Jane then went on the announce outline plans for a Duty of Care Partnership Campaign involving TRA members and the Environment Agency, which is about to get underway.
A tyre retailer’s perspective was given by ATS Euromaster’s Columba Zaal who outlined his company’s approach to dealing with the tyres removed from vehicles in their branches. They fully embrace the Responsible Recycler Scheme. However, he also commented on the fact that used tyres are regularly fly tipped at ATS sites, an issue he believes is affecting other tyre retailers which adds to individual company costs.
Dr Charles Ambrose, Chairman of the Motor Vehicle Dismantlers Association which represents about 10% of the total number of dismantlers in the UK. He estimated that around 1.1 million end of life (ELV’s) are disposed of each year in the UK with the balance he believes being exported, some illegally. The MVDA estimates that 25% of tyres removed from ELV’s are suitable for re-use.
The final presentation was given by the President of the Tyre Recovery Association Mike Wilson. He sketched out some of the future plans for the TRA. The Responsible Recycler Scheme was he said at the cornerstone of the work of the association and was a best practice scheme and the standard which all in the industry should aspire to. Looking forward it will be important for the TRA to progress the scheme and the relationship with the Environment Agency should be developed further. The TRA already offers PAS 107 QP accreditation and the association will shortly incorporate safe storage guidelines as outlined in PPG29/Tyres.
One key issue remarked on by Mike, and a subject that is causing considerable concern in the tyre industry, was Site Exemptions.
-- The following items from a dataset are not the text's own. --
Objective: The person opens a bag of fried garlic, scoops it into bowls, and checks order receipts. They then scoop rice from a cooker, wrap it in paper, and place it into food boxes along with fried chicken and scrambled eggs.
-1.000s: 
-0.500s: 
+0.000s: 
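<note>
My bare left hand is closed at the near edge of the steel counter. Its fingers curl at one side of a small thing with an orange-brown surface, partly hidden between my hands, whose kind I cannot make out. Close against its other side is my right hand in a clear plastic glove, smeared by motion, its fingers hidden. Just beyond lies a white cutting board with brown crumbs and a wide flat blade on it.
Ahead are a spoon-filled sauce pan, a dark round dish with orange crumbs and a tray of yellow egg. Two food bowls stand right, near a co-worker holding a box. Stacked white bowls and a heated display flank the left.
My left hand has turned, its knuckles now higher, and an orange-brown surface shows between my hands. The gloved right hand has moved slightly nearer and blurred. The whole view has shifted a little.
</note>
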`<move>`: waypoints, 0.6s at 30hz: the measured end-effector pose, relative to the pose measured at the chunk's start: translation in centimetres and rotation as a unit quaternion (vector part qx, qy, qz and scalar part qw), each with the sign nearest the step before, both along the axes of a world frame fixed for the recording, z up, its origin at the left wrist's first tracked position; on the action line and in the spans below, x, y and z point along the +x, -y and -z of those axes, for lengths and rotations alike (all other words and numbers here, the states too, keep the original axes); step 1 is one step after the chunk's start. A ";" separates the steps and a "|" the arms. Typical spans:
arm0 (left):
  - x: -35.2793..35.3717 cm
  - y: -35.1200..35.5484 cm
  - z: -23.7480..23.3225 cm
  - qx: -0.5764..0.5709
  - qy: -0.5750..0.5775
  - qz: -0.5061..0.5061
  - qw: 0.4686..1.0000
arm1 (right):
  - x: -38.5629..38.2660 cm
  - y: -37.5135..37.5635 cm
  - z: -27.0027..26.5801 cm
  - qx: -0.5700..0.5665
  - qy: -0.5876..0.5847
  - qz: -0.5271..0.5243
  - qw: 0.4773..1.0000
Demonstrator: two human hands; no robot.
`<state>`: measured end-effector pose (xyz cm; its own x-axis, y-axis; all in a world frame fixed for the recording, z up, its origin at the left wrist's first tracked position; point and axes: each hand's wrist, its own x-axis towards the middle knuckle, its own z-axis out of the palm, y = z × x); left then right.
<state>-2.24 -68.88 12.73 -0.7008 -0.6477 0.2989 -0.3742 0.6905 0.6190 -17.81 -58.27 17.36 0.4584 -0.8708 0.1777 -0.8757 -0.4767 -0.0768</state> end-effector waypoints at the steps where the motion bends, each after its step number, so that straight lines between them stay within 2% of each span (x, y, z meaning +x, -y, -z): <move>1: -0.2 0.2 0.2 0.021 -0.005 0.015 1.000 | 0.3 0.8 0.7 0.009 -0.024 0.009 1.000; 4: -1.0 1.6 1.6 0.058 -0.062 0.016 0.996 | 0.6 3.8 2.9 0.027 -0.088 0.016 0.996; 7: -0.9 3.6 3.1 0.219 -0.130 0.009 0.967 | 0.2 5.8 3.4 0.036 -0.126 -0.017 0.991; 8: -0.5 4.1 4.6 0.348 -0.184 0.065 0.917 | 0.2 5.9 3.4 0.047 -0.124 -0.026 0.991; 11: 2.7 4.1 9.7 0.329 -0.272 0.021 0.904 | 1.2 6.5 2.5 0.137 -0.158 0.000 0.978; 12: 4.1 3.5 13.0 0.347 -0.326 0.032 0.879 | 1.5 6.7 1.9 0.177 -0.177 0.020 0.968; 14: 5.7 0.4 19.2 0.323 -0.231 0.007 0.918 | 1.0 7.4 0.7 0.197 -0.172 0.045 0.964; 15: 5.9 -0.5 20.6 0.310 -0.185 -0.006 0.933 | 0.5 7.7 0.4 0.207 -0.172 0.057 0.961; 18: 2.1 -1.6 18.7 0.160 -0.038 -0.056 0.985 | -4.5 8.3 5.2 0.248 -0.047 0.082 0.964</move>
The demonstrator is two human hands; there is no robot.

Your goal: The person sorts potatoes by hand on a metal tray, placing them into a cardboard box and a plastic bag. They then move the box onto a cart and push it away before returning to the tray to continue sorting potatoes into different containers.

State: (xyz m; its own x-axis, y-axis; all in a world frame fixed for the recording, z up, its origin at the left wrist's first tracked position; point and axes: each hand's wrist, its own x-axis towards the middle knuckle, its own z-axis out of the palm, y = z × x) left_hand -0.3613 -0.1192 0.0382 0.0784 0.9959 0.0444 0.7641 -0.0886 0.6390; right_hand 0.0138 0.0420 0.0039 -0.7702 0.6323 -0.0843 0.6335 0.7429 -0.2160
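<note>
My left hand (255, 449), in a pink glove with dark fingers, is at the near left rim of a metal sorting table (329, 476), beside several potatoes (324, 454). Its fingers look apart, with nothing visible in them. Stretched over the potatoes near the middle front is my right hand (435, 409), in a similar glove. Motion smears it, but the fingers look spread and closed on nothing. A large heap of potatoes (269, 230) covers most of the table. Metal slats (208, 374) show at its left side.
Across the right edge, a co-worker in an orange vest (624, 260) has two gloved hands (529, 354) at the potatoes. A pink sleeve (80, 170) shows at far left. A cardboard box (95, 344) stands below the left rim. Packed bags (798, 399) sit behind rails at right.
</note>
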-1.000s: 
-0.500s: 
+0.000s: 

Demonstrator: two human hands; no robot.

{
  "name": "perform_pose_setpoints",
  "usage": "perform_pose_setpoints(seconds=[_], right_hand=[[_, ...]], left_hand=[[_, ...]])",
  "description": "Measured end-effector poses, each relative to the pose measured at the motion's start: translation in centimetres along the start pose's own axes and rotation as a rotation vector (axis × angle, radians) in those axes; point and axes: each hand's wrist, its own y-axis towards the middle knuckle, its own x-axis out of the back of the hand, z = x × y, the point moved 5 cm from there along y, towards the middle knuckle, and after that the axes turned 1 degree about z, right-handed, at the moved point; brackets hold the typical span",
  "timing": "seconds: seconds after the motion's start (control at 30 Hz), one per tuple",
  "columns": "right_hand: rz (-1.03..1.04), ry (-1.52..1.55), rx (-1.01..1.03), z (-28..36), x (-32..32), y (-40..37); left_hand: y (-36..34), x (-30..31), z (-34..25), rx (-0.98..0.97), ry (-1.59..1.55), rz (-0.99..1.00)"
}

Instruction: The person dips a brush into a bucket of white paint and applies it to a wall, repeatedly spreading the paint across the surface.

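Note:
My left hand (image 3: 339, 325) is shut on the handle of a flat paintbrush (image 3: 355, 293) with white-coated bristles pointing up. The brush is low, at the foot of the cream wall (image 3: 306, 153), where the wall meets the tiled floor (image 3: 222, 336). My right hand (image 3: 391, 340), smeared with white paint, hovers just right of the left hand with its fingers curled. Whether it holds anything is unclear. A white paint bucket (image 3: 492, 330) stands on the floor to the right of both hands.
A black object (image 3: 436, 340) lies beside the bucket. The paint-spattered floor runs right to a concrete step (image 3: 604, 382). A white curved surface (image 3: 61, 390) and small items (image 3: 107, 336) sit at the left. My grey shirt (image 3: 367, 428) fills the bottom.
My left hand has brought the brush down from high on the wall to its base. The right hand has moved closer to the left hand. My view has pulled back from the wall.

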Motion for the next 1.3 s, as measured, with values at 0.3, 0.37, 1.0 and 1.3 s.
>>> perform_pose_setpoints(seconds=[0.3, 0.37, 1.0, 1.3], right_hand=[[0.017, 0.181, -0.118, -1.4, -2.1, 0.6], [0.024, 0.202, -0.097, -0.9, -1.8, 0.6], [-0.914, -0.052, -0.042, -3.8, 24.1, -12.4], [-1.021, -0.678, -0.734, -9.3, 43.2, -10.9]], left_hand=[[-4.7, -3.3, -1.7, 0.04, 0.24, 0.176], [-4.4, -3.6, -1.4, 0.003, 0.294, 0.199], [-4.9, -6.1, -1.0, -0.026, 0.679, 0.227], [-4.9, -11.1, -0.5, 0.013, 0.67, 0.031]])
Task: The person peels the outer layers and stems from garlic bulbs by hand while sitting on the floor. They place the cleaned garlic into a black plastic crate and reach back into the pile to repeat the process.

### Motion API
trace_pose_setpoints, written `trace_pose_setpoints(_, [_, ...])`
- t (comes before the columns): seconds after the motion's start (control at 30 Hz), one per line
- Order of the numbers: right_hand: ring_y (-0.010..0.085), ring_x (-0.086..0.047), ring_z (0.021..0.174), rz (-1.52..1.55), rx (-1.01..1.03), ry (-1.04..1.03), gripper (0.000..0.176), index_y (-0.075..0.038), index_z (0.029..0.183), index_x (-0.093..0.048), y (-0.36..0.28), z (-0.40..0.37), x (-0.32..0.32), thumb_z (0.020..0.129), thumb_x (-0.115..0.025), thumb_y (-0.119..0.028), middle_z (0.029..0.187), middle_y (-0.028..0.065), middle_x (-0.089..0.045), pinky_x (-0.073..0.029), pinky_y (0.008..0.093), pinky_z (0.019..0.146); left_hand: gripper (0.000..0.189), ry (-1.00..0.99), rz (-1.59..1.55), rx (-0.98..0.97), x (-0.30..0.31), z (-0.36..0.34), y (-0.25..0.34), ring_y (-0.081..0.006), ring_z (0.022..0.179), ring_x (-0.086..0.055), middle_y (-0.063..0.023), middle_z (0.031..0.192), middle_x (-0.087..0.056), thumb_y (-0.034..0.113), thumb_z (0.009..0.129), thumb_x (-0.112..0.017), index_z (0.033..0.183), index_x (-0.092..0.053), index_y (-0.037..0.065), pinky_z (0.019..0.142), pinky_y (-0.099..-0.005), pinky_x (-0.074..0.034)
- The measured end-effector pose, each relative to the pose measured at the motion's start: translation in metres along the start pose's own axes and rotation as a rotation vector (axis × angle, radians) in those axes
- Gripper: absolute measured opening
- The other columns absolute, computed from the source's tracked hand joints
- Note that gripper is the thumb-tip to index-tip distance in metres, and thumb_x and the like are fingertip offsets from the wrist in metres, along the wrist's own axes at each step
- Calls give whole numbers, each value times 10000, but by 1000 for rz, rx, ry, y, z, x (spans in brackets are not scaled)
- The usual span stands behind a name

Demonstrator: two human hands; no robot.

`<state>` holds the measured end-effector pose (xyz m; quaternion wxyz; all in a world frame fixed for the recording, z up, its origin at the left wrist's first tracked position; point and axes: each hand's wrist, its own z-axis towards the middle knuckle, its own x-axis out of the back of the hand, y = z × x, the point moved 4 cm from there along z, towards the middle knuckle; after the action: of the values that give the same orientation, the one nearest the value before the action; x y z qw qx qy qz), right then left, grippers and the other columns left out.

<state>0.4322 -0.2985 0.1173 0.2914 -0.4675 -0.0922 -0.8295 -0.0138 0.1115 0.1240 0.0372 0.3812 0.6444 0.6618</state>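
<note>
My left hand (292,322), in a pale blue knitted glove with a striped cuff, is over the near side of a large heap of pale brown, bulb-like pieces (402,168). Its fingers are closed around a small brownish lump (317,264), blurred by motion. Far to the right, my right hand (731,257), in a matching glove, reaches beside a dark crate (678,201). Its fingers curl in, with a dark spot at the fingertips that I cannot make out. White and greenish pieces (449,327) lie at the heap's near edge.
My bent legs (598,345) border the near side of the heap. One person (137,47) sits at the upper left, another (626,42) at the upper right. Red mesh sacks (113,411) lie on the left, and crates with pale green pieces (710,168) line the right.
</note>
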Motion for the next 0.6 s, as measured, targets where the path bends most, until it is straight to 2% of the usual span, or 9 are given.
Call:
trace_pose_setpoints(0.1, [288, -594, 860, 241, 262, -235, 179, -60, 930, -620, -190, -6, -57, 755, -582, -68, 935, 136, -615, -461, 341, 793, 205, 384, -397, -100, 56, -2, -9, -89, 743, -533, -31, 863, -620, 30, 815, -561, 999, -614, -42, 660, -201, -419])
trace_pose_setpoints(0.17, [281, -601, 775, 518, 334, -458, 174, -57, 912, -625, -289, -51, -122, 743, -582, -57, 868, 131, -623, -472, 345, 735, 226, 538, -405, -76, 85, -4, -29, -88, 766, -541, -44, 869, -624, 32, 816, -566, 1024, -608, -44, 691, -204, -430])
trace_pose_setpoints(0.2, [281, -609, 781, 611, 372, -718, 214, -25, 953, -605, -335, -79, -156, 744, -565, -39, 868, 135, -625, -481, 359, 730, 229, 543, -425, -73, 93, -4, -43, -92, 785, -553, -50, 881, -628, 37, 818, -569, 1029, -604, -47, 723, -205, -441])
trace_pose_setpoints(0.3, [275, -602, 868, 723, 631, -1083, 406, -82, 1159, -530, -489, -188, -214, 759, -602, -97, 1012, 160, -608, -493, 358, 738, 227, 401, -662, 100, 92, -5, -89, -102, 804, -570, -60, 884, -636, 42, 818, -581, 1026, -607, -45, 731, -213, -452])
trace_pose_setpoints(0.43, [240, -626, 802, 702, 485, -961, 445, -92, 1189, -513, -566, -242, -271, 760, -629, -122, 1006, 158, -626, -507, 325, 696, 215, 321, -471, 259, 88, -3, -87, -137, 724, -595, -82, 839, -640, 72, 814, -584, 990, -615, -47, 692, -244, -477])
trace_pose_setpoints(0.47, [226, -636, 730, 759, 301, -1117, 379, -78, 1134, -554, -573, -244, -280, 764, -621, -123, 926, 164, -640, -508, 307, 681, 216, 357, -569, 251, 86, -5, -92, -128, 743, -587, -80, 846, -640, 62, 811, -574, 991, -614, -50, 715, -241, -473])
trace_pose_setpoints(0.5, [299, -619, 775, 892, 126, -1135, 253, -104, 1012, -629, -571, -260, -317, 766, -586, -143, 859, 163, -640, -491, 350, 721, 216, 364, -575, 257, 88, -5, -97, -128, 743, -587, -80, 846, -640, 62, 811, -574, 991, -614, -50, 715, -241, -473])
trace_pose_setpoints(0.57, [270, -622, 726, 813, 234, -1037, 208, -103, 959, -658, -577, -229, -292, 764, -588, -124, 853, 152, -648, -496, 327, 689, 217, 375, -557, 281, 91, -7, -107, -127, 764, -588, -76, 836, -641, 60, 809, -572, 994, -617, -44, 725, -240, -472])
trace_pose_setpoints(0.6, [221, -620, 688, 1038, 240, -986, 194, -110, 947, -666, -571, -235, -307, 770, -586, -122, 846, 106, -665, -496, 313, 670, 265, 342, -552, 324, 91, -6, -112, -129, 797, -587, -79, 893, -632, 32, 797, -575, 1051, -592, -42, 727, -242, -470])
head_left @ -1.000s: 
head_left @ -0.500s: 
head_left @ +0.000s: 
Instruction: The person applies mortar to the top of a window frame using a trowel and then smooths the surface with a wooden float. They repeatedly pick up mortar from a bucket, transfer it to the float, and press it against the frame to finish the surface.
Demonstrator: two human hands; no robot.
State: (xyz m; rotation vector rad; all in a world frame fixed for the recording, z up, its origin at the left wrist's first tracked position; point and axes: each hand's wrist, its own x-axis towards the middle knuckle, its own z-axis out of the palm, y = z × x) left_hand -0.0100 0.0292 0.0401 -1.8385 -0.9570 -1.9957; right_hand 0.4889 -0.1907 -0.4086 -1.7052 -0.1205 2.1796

The TRA would like to see a moratorium on new sites until all existing sites have been checked for regulatory compliance. Mike also touched on the subject of part worn tyres. These are an issue because the regulations are not being enforced and the thousands of tyres outlets that could potentially sell part worns cannot be monitored by Trading Standards because of lack of resources. A simple process could be developed between the TRA and ABRICON to ensure that the correct inspection for safety and marking for security is performed correctly by those selling part worn tyres.
Summing up the day Peter Taylor the Secretary General of the TRA said that it had been a very worthwhile experience with some excellent and meaningful presentations. He said that it would be wrong to expect a single answer to the problems faced by the industry or expect the Environment Agency to solve all of the tyre industry’s problems. Industry leaders must also look to themselves to bring about changes for the better for enhanced standards of operation.